In the material below, find the line with "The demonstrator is" and the line with "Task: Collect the", then output those two lines and every line between them, exactly.

▸ **COLLECTED DATA**
+===+

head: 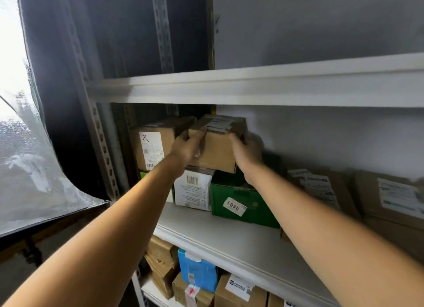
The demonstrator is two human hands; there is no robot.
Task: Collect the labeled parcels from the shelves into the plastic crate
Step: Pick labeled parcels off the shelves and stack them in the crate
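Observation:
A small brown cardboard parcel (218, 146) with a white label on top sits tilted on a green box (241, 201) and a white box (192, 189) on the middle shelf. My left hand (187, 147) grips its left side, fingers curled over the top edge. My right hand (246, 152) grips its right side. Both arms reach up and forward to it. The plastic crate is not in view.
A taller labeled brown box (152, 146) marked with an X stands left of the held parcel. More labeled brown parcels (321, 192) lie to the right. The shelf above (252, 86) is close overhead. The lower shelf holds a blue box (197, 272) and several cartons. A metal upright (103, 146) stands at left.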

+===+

▸ **OUTPUT FOR THIS TASK**
The demonstrator is two human hands; there is no robot.
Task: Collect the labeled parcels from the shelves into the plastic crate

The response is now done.